Later in the afternoon, I took a grandson across the road to visit Nanny and Pop-Pop.  We found Pop-Pop on the tractor, disking the back section of the big garden, where the rain and the trenching and the grass had impeded our bean planting.  Seeing that he had the disk hooked up to the tractor, I asked The Husband if he would please run the disk across the un-planted, un-tilled area of the early garden so that I could plant some cucumbers.  He said he would, and this morning, after the grandsons went home, he kept his word.  While he did the disking, I picked the rest of the sweet peas and pulled up their support stakes, intending to till the vines into the soil and plant something else in their place. 

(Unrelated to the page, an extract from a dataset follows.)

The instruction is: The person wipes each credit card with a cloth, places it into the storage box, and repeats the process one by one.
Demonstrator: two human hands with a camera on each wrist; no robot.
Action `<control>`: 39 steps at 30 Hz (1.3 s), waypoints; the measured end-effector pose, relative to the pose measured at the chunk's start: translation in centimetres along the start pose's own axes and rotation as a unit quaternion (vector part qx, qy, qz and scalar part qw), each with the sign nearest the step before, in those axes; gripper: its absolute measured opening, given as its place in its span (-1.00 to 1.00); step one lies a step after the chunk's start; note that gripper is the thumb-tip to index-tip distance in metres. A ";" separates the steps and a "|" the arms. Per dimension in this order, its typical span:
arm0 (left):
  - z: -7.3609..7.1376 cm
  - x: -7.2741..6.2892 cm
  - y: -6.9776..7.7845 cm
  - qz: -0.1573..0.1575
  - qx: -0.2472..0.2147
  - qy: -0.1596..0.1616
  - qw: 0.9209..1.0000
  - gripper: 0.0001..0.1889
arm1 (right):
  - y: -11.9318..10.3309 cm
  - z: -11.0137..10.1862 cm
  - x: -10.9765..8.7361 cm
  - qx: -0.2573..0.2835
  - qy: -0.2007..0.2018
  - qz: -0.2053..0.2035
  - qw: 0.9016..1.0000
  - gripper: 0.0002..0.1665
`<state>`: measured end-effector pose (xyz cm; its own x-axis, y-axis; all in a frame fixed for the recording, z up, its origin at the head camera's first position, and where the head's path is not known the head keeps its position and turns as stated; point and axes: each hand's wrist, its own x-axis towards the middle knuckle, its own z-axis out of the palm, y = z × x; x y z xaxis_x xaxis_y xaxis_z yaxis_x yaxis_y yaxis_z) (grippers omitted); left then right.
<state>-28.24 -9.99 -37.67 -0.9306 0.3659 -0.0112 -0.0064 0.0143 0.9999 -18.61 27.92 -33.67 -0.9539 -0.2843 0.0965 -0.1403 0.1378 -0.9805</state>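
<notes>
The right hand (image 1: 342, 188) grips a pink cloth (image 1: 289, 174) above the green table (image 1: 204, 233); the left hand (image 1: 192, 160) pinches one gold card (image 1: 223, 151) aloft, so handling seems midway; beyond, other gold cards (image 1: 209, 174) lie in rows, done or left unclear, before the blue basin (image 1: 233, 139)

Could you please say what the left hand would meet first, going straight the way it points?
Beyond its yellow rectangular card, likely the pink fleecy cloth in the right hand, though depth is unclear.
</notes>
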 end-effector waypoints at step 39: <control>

When the disking was finished, The Husband brought the big red tiller up to the early garden.  As it was high noon by this time, I suggested we wait until later in the day to to the tilling.  The Husband readily agreed.  Then, about 4 p.m., he vacated the premises, entirely, to go to a skeet shoot (the nerve of him, eh?).  I decided that I would surprise him by going ahead and tilling the early garden before he came home.

The tiller cranked up easily, but it kept quitting.  Remembering from last year that the tiller appreciated a full tank of gas, I hoofed it back to my house to get the gas can.  Naturally, the gas can was empty.  I tossed it in my Jeep and went to the store to fill it.  Topping off the gas made the tiller run without quitting, and I made pretty quick work of tilling the area that The Husband had disked.  I then steered the tiller over to the sweet pea rows.  I hadn't gone 10 feet before the left tire came off the rim. 

I pushed the tiller back to Pop-Pop's house.  With the tire half off the rim, the tiller kept wanting to go left when I wanted to go straight.  I probably ruined the tire trying to wrestle the tiller down the long driveway to the workshop.

I am so tired of ragged-assed, second-hand, piece-of-sh*t garden equipment that has to be worked on TWICE before any job is completed.

At least the cucumbers got planted.  Tomorrow, we plant green beans and black crowder peas, if we can get the tire back on the rim.